[WHAT THE EXERCISE ASKS] Within the entries below, please retype exactly the lines starting with the line that has "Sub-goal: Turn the" and going on through the line that has "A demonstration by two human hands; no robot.", but not the pictures.

Saved entries:
******

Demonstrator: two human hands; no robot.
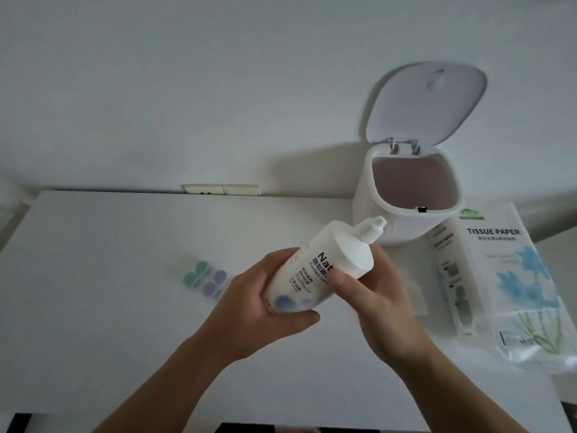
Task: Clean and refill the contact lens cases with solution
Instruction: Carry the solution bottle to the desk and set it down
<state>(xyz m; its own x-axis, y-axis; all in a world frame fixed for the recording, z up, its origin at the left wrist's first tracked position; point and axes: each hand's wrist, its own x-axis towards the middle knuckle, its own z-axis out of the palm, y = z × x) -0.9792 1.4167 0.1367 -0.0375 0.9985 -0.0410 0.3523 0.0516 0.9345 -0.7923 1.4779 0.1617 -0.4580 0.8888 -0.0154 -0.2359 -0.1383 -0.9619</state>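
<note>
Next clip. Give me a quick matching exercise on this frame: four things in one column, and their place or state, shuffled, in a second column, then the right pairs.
Things:
1. solution bottle
2. small bin
3. lens cases
4. tissue pack

Place or state:
A. lies flat at the table's right edge
B. held tilted above the table in both hands, the left hand at its base and the right hand near its shoulder
C. lid flipped up, standing at the back of the table
D. lie on the table to the left of the hands, green and purple

Pairs: 1-B, 2-C, 3-D, 4-A
</note>
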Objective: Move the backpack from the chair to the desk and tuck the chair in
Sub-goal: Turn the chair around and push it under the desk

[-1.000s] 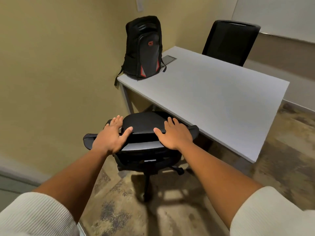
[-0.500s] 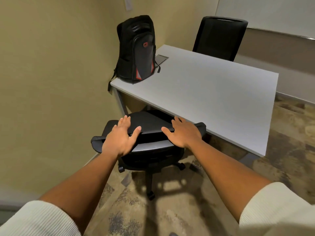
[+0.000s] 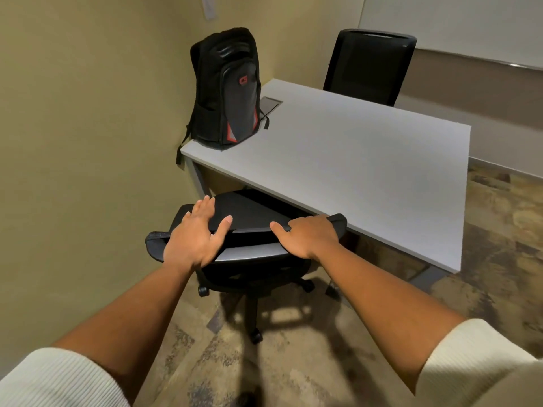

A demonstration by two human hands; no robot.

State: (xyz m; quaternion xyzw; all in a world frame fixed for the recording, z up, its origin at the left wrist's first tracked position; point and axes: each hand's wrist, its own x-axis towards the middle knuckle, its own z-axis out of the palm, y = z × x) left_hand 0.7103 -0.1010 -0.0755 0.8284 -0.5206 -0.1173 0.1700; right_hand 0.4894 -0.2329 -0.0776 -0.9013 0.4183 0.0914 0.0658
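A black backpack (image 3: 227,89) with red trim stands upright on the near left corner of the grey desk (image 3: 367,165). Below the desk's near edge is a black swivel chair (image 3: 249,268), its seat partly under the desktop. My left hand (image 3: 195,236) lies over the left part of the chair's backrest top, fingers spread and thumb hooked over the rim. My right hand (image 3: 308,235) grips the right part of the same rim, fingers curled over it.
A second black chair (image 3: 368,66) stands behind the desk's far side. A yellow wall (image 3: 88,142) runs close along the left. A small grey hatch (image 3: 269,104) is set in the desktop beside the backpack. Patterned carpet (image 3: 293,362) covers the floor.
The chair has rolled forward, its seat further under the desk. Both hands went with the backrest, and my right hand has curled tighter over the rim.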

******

[SOLVED EXERCISE]
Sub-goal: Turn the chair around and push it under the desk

[-1.000s] 
[-0.500s] 
[+0.000s] 

A demonstration by two human hands; no robot.

The required output is now complete.